Contrast: The state of being strikingly different from something else in juxtaposition or close association.
Juxtaposition: The fact of two things being seen or placed close together with contrasting effect.
Energy: In physics, energy is the quantitative property that is transferred to a body or to a physical system, recognizable in the performance of work and in the form of heat and light. Energy is precious and valuable.
In all the known faiths, and even the non-religions, there are stories, allegories, and analogies consistent amongst all of them. From a thousand years ago, to tens of thousands of years ago, to today.
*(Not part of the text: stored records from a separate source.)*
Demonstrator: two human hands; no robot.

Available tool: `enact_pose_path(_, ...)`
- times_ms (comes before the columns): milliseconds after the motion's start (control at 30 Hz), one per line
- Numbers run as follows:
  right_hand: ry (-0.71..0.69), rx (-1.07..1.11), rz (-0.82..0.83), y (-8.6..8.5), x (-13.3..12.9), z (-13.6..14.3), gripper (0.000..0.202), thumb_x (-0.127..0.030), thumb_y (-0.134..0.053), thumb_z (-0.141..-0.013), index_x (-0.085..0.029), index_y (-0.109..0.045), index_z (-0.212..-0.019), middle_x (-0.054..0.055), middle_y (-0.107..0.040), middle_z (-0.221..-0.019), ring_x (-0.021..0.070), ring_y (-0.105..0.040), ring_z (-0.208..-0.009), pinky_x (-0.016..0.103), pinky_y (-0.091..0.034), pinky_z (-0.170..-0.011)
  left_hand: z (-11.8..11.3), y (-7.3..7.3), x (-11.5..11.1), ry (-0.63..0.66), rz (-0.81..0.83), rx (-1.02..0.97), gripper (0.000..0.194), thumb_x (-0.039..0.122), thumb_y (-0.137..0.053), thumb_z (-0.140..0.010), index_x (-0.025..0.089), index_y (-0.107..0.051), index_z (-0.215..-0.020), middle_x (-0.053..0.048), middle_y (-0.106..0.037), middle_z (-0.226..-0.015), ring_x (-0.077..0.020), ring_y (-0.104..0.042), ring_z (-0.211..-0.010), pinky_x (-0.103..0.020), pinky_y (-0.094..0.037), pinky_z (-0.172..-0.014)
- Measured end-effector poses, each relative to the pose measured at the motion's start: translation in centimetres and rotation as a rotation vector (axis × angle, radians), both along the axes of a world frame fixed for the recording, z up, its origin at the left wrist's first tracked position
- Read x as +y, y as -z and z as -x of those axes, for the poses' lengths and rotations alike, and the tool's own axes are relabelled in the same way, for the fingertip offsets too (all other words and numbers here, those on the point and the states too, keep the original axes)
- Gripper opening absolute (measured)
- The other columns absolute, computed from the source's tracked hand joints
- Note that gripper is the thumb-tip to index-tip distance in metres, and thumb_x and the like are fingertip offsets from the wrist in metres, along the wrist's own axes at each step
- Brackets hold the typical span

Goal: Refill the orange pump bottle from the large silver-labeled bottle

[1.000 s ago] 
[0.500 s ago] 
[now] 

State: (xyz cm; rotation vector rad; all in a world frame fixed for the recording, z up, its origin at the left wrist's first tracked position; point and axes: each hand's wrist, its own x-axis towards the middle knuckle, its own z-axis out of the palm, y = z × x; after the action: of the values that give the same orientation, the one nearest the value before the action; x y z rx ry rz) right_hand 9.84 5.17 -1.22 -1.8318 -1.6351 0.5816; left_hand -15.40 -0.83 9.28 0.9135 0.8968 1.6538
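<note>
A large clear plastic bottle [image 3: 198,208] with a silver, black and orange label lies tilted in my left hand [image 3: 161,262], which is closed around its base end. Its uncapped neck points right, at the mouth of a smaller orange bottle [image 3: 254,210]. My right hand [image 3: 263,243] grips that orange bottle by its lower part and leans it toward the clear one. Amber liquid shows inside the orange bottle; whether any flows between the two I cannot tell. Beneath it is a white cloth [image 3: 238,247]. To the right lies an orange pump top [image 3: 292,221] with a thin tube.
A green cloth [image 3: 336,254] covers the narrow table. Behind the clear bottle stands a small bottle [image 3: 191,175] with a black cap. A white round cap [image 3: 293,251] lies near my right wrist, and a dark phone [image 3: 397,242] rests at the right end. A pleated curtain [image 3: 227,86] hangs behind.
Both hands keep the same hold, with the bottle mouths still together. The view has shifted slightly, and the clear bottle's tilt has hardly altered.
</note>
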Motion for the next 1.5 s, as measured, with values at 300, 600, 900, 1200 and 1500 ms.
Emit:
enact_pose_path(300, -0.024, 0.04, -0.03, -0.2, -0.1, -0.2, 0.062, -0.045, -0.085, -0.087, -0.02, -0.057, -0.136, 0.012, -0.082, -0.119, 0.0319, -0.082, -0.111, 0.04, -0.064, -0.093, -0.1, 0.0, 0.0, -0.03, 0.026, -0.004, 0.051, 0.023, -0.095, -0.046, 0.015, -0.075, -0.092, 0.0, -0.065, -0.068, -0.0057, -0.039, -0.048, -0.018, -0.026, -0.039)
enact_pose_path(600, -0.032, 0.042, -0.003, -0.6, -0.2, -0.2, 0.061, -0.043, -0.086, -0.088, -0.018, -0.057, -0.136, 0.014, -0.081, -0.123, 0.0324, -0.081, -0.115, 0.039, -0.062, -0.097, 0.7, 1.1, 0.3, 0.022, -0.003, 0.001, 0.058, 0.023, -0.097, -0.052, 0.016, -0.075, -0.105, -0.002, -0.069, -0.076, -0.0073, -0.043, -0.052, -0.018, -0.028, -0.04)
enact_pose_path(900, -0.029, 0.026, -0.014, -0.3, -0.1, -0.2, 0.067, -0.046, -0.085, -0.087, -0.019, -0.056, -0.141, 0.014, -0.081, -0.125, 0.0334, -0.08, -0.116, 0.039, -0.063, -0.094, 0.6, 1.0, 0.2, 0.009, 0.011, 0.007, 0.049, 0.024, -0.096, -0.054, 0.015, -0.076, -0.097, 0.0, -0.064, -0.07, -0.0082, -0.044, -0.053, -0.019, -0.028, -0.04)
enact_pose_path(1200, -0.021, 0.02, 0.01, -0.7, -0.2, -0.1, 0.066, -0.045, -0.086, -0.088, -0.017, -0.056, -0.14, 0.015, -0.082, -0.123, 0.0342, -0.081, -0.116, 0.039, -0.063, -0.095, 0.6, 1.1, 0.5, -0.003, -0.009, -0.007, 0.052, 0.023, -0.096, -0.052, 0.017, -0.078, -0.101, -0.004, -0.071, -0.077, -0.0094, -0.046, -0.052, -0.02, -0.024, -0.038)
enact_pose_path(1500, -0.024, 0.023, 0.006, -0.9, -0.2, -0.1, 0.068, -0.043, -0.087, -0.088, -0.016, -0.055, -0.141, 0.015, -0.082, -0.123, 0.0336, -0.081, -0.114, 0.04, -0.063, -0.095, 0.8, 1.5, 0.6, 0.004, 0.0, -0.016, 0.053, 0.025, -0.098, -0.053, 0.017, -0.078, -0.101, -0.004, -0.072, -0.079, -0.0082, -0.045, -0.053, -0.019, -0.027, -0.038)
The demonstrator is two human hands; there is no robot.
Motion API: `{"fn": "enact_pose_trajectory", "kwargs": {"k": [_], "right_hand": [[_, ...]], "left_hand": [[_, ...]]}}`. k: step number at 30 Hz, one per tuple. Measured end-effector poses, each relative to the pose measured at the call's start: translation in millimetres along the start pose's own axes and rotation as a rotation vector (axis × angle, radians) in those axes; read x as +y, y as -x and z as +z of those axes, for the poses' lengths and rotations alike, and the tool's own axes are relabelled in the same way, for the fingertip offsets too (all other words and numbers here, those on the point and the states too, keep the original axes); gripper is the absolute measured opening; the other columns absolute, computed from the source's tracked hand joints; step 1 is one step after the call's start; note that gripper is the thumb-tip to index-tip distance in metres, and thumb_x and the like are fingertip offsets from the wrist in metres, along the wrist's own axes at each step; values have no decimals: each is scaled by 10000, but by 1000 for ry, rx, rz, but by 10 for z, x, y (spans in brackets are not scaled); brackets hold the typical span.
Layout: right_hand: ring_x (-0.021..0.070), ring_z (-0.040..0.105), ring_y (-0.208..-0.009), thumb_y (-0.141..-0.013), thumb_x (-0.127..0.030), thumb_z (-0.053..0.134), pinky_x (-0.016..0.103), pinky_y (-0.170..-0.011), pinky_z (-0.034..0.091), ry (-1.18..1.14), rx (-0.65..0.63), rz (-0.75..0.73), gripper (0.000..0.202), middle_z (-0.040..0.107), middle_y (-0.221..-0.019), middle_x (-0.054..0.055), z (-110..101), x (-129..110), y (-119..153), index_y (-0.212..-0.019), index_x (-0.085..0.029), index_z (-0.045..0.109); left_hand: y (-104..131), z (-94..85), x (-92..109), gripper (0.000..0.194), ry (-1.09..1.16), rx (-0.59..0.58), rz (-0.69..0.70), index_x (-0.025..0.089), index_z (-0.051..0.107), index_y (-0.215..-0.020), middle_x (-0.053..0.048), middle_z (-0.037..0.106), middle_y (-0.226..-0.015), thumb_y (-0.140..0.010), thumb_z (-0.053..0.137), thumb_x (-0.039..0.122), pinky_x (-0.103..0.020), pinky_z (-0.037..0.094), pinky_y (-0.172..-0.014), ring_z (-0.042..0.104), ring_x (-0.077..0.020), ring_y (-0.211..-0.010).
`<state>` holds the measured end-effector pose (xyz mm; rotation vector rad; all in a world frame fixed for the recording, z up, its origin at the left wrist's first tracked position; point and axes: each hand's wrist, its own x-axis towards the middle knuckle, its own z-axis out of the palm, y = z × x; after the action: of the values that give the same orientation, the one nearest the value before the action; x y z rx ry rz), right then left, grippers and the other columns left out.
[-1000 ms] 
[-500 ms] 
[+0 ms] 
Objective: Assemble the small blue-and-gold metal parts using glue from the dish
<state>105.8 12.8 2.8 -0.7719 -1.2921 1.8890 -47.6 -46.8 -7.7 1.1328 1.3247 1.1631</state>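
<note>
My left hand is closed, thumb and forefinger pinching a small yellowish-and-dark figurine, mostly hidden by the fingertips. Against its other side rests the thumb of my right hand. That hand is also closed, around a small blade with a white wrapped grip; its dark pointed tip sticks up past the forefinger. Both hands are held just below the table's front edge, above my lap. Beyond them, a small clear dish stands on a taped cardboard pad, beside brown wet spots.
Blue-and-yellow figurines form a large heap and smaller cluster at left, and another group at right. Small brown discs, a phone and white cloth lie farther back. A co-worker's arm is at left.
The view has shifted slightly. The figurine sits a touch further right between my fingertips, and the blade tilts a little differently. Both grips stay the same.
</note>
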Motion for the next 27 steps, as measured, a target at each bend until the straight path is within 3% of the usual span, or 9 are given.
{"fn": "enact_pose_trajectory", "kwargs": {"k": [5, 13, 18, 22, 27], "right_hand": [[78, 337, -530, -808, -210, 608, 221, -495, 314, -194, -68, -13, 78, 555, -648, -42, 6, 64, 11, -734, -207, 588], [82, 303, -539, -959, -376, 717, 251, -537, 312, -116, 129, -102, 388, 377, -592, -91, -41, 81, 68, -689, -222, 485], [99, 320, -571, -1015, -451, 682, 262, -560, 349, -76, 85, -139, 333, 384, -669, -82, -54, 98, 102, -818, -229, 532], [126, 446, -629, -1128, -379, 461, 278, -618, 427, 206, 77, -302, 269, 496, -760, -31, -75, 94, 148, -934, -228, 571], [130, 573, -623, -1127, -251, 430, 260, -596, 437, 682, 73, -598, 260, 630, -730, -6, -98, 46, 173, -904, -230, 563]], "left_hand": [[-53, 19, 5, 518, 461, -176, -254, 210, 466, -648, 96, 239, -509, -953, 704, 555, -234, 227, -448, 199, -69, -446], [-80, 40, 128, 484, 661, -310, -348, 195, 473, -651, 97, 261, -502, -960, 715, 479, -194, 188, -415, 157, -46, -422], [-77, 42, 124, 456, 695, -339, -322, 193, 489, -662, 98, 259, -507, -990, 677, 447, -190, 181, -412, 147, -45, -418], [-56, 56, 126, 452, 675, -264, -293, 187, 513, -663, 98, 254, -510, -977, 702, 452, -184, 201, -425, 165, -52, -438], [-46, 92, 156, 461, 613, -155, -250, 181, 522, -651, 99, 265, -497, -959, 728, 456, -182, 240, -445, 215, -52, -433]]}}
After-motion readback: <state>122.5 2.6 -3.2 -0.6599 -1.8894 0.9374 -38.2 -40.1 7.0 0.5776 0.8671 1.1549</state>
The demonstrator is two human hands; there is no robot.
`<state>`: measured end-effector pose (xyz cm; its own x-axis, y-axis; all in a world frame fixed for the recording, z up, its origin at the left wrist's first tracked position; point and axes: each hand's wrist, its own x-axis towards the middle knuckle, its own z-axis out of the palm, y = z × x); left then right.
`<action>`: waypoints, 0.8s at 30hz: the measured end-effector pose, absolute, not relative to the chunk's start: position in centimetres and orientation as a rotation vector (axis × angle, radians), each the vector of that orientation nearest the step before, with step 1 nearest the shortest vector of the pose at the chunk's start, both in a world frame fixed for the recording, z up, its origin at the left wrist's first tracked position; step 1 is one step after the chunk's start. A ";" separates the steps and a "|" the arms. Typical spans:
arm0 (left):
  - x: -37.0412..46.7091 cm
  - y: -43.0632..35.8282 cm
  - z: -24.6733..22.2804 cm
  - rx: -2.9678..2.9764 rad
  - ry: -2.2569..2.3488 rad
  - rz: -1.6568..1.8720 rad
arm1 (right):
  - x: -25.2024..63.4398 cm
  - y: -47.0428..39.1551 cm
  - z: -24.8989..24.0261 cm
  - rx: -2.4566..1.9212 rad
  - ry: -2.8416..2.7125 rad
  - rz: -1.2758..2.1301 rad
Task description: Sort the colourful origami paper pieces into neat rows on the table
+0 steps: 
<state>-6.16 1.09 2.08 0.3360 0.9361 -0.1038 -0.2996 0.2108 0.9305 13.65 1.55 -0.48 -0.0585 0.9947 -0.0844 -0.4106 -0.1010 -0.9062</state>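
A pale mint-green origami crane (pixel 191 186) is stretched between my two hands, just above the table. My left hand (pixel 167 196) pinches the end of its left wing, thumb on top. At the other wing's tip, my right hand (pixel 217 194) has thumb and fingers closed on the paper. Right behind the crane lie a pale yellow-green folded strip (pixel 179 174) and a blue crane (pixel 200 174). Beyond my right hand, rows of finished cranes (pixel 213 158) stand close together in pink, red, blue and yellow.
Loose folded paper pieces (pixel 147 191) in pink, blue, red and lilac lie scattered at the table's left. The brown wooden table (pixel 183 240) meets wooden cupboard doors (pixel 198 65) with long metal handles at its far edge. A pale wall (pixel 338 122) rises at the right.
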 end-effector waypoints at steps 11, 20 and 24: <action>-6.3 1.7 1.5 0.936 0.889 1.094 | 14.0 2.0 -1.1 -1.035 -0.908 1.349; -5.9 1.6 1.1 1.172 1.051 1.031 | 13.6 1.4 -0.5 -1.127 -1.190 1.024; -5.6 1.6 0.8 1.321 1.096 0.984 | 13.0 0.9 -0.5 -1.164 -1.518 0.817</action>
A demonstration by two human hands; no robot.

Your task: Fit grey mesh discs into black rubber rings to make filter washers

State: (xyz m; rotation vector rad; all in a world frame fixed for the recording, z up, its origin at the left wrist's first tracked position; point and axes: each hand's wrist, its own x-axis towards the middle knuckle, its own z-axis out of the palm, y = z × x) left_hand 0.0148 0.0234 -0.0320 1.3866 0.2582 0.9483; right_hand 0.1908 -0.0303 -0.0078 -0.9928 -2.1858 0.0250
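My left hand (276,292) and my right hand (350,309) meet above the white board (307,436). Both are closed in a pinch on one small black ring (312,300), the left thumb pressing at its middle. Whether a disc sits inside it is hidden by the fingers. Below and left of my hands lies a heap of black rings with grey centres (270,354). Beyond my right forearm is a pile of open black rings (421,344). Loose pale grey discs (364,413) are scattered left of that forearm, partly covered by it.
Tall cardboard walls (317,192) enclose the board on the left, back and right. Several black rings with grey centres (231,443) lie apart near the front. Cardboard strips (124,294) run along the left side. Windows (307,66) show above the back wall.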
They all possess a common denominator to help humanity understand, make sense, cope, and provide hope.
While many have heard of The Four Horseman of the Apocalypse: Death, War, Pestilence, and Famine, their existence seems improbable without also The Four Horseman of Salvation: Life, Peace, Forgiveness, and Abundance. Nothing exists without its opposite. Contrast is.
Below are four validations that life is juxta contrast:
Existence Powered by Contrast: Life is made possible by death. Darkness is possible because of light. Happiness is the contrast to sadness. Good is distinguished from evil. Herman Melville said it best, “There is no quality in this world that is not what it is merely by contrast. Nothing exists in itself.”
Contrast is Energy: There is stress, strain, and pressure between opposites. That resistance is the energy that exists in all things. Carl Jung said, “The greater the contrast, the greater the potential. Great energy only comes from a correspondingly great tension of opposites.”
Sameness is Nothingness: When there is no distinctness, incongruity, or diverseness, there is simultaneously nothing. As artist Bob Ross famously noted, “Put light against light - you have nothing. Put dark against dark - you have nothing. It's the contrast of light and dark that each gives the other one meaning.”
Gratitude: Gratitude for pain, suffering, and loss is the simultaneous thankfulness for pleasure, happiness, and abundance, for none are possible without the other. “Never to suffer would have been never to have been blessed,” said Edgar Allen Poe.